Put the Power of the Shock and Awe Package to Work in Your Marketing!

When you are in a class of one, there is only one choice for a particular product or service… YOU and YOUR BUSINESS!

To reach this enviable position requires focused work and smart marketing.  It also requires you to do a lot of little things right and in this article, I’m focusing on a “little thing” EVERYBODY reading this can use in their business to rise above the competition and thrive.

But before I share this special technique, I want you to know it doesn’t matter if you run a local pizza shop, own an online business or are the Chief Marketing Officer of a Fortune 500 company, this strategy works!  I’ve used it for my clients and my own business and still do today.

It’s the attention-grabbing, positioning power of the shock & awe package!

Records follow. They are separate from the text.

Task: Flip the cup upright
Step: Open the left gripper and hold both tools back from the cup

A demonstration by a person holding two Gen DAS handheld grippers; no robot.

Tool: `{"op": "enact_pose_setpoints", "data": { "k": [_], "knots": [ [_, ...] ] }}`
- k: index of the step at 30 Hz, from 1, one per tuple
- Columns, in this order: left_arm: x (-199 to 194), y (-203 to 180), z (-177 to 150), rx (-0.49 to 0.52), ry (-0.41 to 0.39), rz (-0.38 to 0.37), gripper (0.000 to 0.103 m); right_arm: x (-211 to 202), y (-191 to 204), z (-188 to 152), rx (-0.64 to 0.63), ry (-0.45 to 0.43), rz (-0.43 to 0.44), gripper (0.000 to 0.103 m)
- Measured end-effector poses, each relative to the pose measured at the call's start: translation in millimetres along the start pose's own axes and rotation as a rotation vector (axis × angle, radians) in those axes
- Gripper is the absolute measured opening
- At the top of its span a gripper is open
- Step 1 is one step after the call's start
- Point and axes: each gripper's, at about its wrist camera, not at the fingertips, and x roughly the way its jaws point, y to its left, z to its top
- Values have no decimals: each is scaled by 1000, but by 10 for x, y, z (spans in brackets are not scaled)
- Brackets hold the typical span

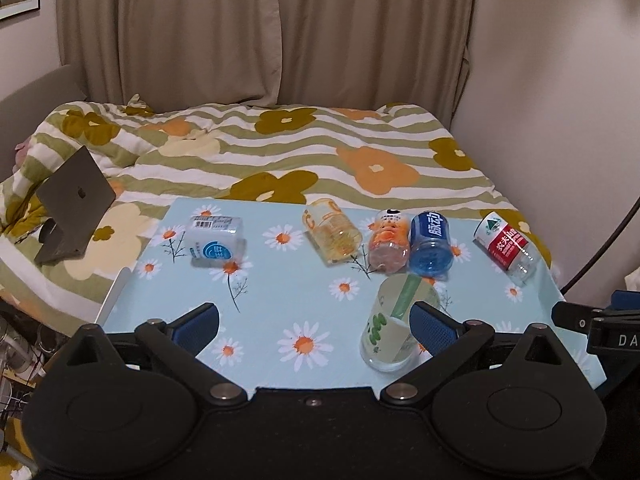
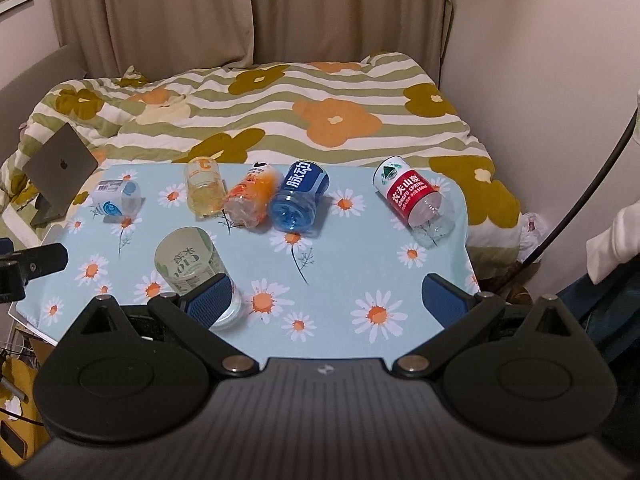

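Several cut bottle cups lie on their sides on the daisy-print table [image 1: 280, 296]. The green-label cup [image 1: 394, 324] lies nearest, by my left gripper's right finger; it also shows in the right wrist view [image 2: 192, 268], partly behind my right gripper's left finger. Further back lie a white-blue cup [image 1: 214, 240], a yellow cup [image 1: 332, 234], an orange cup [image 1: 388, 240], a blue cup [image 1: 430, 244] and a red-label cup [image 1: 506, 246]. My left gripper [image 1: 316, 326] is open and empty above the near table edge. My right gripper [image 2: 328, 300] is open and empty.
A bed with a flowered striped quilt [image 1: 280, 152] lies behind the table. A grey laptop [image 1: 74, 208] stands on it at the left. A wall and a black cable [image 2: 580, 184] are on the right. Clutter sits below the table's left edge.
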Motion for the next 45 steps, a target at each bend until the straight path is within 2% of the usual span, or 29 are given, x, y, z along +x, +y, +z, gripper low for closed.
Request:
{"op": "enact_pose_setpoints", "data": {
  "k": [45],
  "knots": [
    [-48,-17,36,65,-56,0,103,-39,41,25,21,-11,-23,103]
  ]
}}
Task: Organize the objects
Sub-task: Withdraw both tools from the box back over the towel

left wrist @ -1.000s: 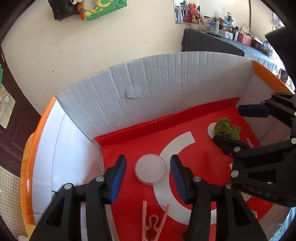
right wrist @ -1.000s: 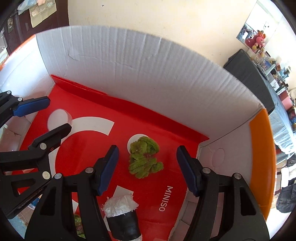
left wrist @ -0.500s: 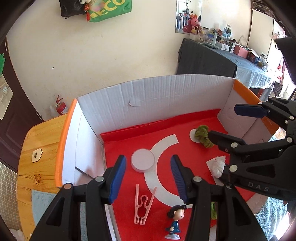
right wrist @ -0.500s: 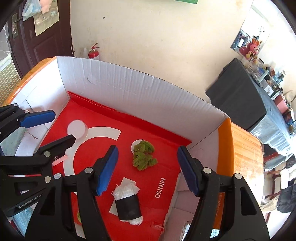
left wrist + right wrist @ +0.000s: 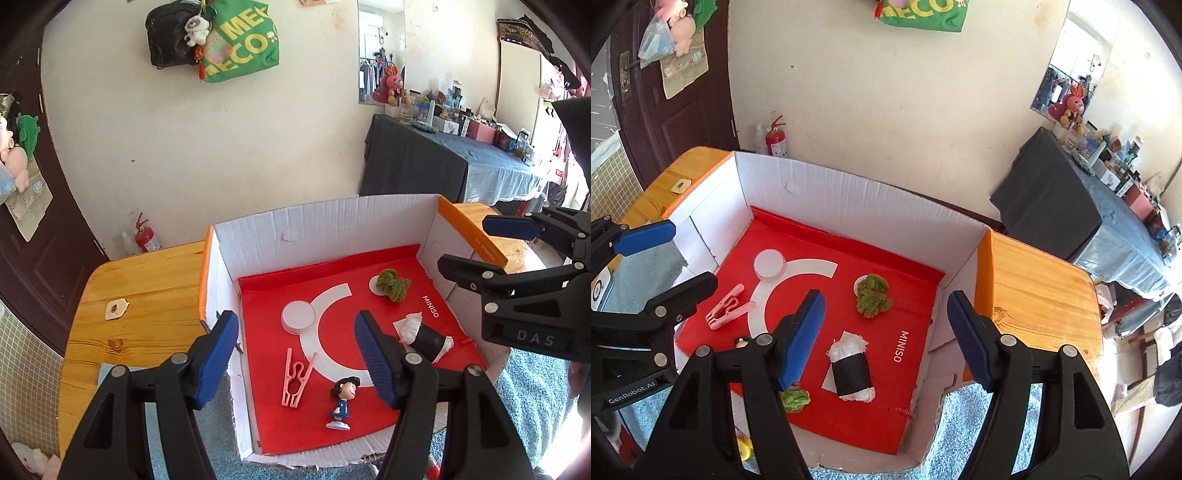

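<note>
Hovering above the cardboard box [image 5: 325, 229], the left tool [image 5: 295, 354] and the right tool [image 5: 886, 332] are both gaping wide and carrying nothing. Judging by that, a step of the sorting is sitting between placements: several objects are already lying on the box's red floor, and the next move is probably calling for a fresh item from outside the box, or a nudge to tidy what is inside.

In the left wrist view, a white round lid [image 5: 298, 315] is lying flat near the middle of the frame, between the left tool's blue pads. Below it a pink clothespin [image 5: 297, 378] is lying on its side, and a small figurine [image 5: 341, 400] with black hair and a blue dress is standing upright just right of it. A green fuzzy bundle [image 5: 393, 285] is sitting toward the upper right of the red floor, and a black roll with white stuffing [image 5: 424, 336] is lying tilted at the right, partly behind a pad.

In the right wrist view, a second green scrap [image 5: 794, 398] is peeking out at the lower left of the red floor. The box is resting on a wooden tabletop [image 5: 147, 280].
</note>
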Available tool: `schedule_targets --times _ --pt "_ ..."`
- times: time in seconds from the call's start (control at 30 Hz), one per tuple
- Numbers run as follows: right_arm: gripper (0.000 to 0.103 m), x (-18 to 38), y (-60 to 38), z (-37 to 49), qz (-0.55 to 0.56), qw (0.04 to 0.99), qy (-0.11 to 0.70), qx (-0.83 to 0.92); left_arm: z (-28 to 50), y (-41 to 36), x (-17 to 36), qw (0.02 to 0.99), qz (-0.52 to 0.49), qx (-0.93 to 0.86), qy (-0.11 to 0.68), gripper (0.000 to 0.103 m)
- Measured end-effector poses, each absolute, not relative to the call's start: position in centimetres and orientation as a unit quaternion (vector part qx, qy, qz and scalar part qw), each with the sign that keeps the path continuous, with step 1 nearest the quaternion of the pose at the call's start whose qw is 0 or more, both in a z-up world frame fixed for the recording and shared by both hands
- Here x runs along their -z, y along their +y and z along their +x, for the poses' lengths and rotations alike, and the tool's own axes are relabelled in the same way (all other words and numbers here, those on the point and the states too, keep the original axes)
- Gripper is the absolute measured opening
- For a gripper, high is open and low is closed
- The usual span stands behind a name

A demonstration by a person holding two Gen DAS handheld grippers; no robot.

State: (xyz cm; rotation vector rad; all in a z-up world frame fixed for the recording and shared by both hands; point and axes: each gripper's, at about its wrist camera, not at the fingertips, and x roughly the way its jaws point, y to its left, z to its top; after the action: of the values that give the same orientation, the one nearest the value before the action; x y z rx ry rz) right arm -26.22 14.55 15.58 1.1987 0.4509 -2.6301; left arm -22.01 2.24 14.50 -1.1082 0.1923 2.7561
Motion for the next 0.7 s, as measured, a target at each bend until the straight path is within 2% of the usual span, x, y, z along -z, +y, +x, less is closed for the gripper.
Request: schedule_targets --times 0.1,0.33,0.43,0.6,0.7 --pt "0.073 -16.8 15.1 -24.9 0.389 0.107 0.148 0.903 -20.1 1.9 -15.8 0.076 -0.346 -0.933 0.066 0.072" --pt "0.074 -17.9 15.9 -21.2 0.358 0.117 0.13 0.917 -15.0 1.5 -17.8 0.066 -0.283 -0.954 0.073 0.081" --pt "0.083 -18.1 16.7 -19.3 0.344 0.126 0.103 0.925 -13.1 1.1 -18.0 0.063 -0.27 -0.958 0.068 0.082" --pt "0.083 -18.3 17.7 -15.9 0.313 0.128 0.079 0.938 -9.8 0.4 -17.8 0.06 -0.242 -0.967 0.059 0.082" --pt "0.084 -18.4 18.6 -13.8 0.296 0.125 0.06 0.945 -8.2 -0.1 -17.4 0.066 -0.236 -0.968 0.048 0.087"
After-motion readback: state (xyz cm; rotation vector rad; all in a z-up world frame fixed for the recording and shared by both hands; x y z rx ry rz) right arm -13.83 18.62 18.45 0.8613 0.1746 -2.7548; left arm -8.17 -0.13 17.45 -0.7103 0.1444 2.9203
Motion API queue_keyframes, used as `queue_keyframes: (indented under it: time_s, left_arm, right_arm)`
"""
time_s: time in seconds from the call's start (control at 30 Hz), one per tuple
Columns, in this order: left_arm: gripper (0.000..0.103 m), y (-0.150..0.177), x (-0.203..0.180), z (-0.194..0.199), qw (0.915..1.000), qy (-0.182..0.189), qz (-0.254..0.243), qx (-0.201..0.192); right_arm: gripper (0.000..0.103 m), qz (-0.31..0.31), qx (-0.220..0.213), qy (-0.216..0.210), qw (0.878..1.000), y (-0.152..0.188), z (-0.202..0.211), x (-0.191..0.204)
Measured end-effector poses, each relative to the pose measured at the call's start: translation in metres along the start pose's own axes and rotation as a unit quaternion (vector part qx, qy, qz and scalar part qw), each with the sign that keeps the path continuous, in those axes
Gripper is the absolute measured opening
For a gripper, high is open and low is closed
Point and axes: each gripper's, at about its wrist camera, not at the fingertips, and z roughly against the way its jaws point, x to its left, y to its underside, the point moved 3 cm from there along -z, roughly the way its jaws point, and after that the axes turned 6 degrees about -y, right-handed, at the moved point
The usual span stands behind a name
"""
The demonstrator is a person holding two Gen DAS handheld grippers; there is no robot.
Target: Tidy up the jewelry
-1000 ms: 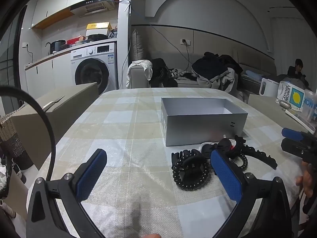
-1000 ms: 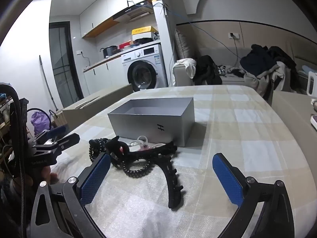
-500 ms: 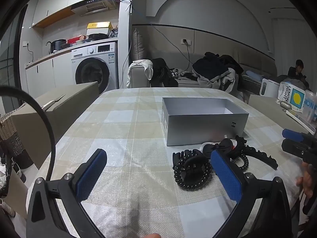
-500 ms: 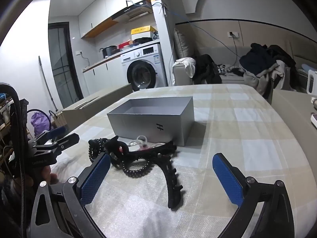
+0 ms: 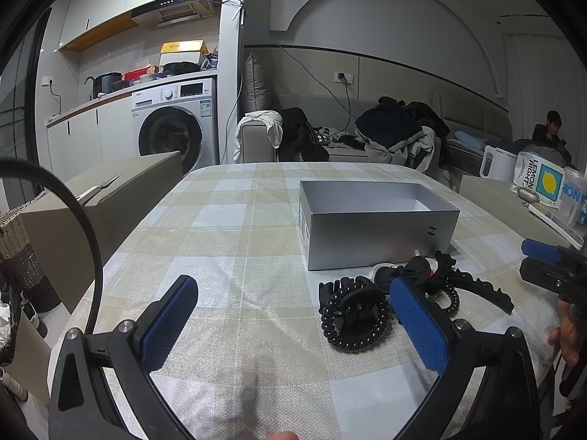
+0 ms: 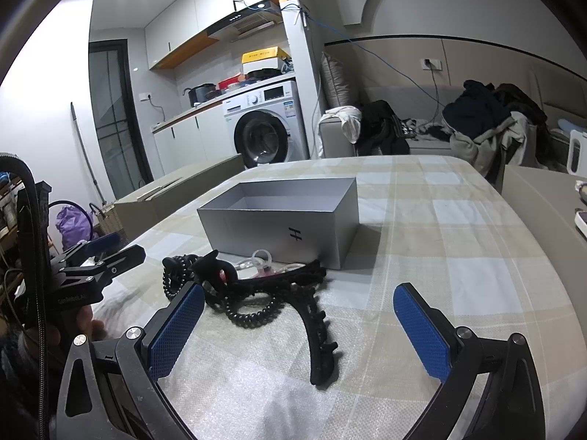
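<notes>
Left gripper (image 5: 293,324): jaws spread wide, gripping nothing, low in the left wrist frame above the checked tablecloth (image 5: 227,242); its blue pads (image 5: 168,321) frame bare cloth and part of the hair-tie pile.
Right gripper (image 6: 299,330): also wide open and empty, lower centre of the right wrist frame.
Box count: one open silver box (image 5: 374,225), centre-right of the left frame; its long axis runs left to right there, and the side with the "H" mark faces the cameras.
Coil hair ties: two seen, a large black spiral tie (image 5: 354,321) just left of the right-hand pad, and a smaller one (image 6: 256,310) in the pile.
Headband: one black toothed headband (image 6: 319,333), arched, one leg pointing toward the bottom of the right frame.
Pile position: directly in front of the box, touching or just beside its near wall; pink and clear pieces (image 6: 262,266) lie under the black items, too tangled to count.
Background: one washing machine (image 5: 172,124), upper left.
</notes>
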Motion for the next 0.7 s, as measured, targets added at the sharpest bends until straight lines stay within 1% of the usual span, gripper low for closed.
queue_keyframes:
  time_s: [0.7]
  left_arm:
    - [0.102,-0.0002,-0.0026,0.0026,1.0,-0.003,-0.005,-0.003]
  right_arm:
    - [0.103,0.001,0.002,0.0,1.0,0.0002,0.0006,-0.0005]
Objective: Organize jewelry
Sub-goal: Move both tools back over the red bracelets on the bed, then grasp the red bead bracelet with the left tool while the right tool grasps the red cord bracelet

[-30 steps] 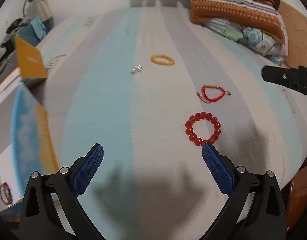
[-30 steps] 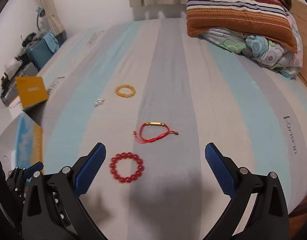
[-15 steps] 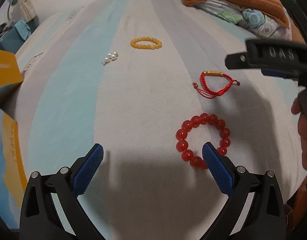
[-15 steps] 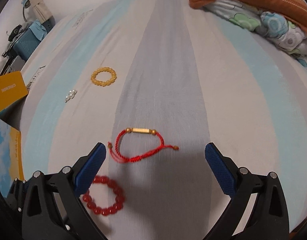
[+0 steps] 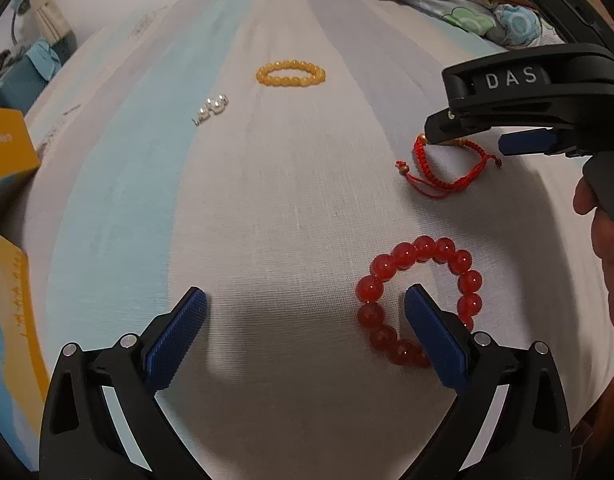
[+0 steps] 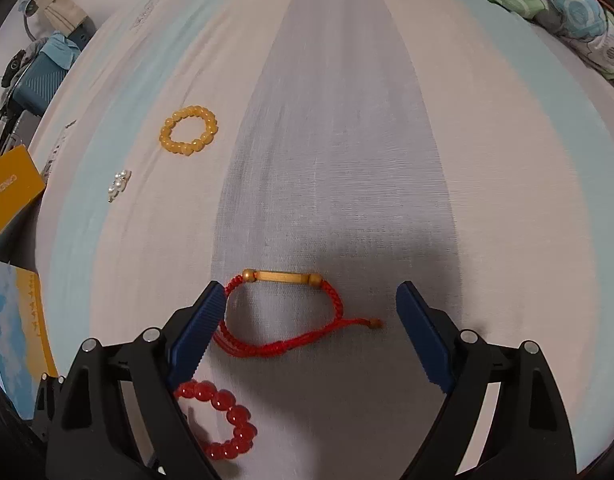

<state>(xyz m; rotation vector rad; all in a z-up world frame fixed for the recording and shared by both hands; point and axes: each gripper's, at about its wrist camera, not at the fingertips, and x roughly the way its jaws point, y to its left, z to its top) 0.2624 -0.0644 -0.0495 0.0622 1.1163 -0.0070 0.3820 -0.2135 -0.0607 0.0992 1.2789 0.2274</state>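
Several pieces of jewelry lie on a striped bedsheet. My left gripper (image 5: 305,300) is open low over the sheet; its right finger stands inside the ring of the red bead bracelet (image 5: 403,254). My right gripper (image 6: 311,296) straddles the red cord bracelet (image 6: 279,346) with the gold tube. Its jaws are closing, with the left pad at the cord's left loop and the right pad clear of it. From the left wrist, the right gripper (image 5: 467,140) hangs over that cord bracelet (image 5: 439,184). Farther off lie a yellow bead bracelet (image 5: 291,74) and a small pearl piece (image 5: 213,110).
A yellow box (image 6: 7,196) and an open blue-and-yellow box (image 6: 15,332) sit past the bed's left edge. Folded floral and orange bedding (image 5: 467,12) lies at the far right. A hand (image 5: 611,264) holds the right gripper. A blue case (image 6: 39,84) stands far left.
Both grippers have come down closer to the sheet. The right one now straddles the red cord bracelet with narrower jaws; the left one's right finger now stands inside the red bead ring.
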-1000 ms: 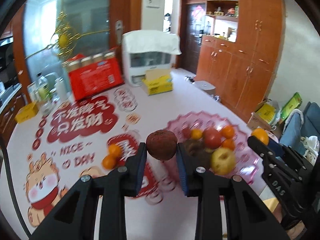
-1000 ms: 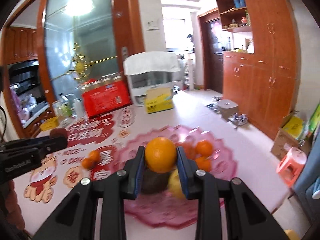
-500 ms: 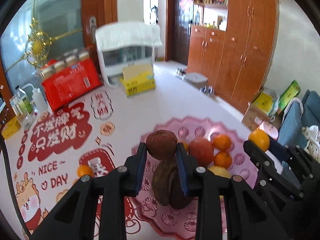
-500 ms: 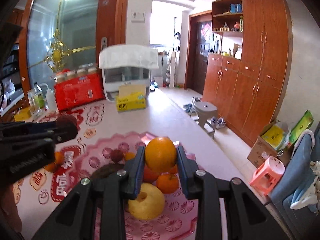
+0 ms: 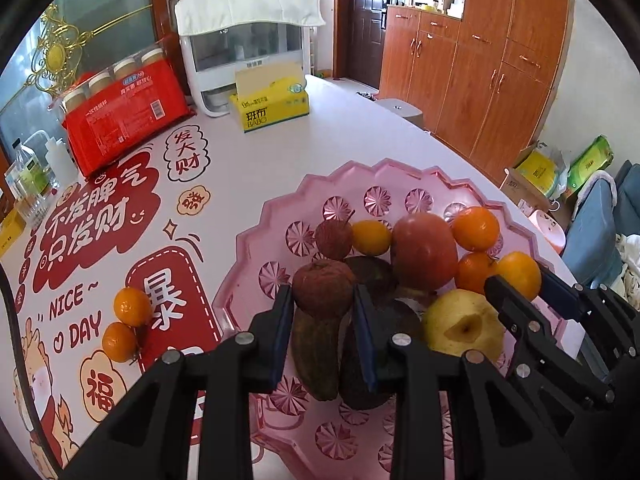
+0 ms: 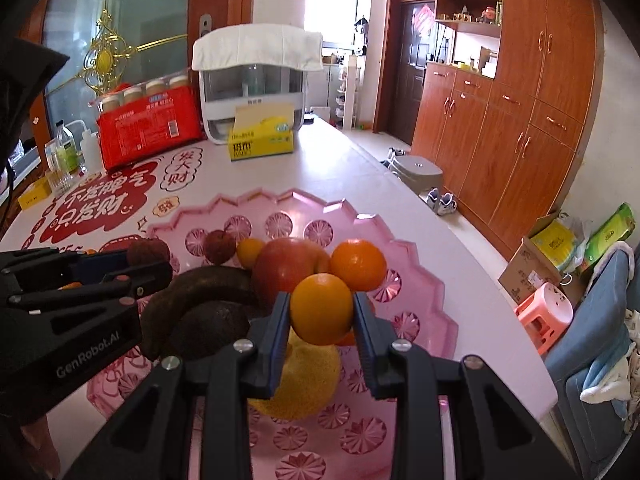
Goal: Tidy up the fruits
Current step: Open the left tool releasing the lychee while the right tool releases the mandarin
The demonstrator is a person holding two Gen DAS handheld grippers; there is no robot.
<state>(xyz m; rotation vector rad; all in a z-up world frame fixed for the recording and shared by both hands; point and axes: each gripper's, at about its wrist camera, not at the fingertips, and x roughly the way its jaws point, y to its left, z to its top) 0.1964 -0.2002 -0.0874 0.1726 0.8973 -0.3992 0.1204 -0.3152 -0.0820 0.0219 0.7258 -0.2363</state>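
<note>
Fruit sits in both of your claws. Your left claw (image 5: 323, 308) pinches a small, wrinkled, brownish-red round fruit (image 5: 323, 288) between its blue pads; it has no clear long axis, and its dimpled top faces up. Your right claw (image 6: 321, 312) is clamped on a smooth orange tangerine (image 6: 321, 308), round as well, bulging above the pads.

Both claws hang over the pink scalloped tray (image 5: 360, 176) on the tabletop (image 5: 280, 148). Right below the left claw lie two dark, overripe elongated fruits (image 5: 316, 356), long axes running toward you and away. Beside them are a yellow pear (image 5: 460, 326) with its stem pit facing you, a large red apple (image 5: 426, 250), several tangerines and a small red fruit (image 5: 333, 238). Two more tangerines (image 5: 126, 320) lie on the printed cloth left of the tray, touching each other.

Compared with a second ago, both claws have come lower and nearer the tray, which now fills more of each view, and the left claw has shifted from beside the tray to over it. Neither grip has changed.
</note>
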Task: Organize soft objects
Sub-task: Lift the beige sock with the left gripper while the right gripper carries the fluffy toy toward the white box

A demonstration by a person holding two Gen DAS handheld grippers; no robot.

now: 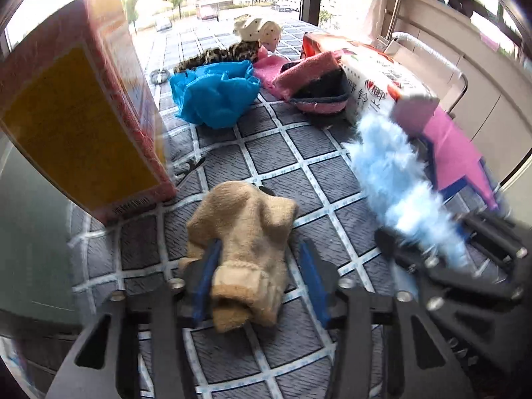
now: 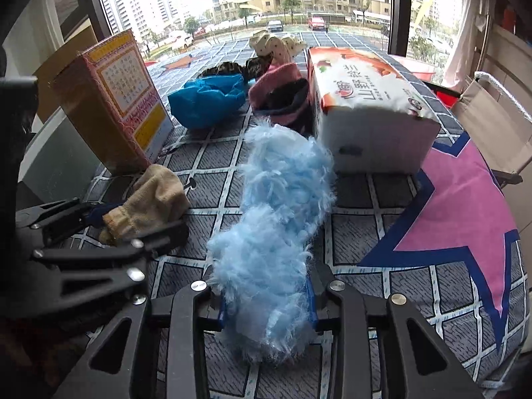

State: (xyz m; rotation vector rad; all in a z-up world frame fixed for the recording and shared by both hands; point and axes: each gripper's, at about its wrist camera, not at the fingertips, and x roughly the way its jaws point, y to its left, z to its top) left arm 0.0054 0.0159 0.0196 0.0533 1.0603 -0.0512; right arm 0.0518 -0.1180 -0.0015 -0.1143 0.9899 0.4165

If you’ve never heard of the term “shock and awe package”, it’s credited to Dan Kennedy who has been a proponent of instructing business owners to create an impressive package of stuff that is sent to people who want more information about your product or service.

Whereas most business owners do as little (and cheaply) as possible when somebody requests information from them, shock and awe marketing takes it to a higher level.

The concept behind a shock and awe package is to create a benefit-laden package or kit that is so unique-looking and full of useful content the recipient has no other choice but to notice it and (if done right) engage with it.

Personally, I’ve used shock and awe packages for my own businesses and for those of private clients and while Dan Kennedy is a proponent of creating lavish, often expensive packages, I’ve been able to get great results without spending lots of money.

There are two obvious ways you can use a shock and awe package in your business.  You can create one that is designed to be sent when a person requests information about your product or service or you can create a kit that is sent when a person becomes a new customer/client/patient.

Let me offer some insight on each…

Shock and Awe Packages for Lead Generation

Hopefully everybody reading this is a student of direct-response marketing and the principle of getting people to raise their hand and give you permission to market to them.

For years, business owners have offered all types of “carrots” to get people to respond to their advertising and marketing.  Often times what they send in response is weak and unimpressive.

Instead, consider how you can create an information kit that is unlike any other.  One of the first things I would suggest is to give it a cool name and use this name in your marketing.

This is what I did for an information technology client several years ago during a lead generation marketing campaign I created for them.

We sent a multi-step direct mail campaign offering them the opportunity to receive a free “Disaster Prevention Kit” (whose picture we featured prominently throughout the campaign).  The kit (as you can see below) was sent in a Priority Mail box and it contained a custom-branded attaché case full of client-focused information to help them choose my client as the premier choice in information disaster recovery.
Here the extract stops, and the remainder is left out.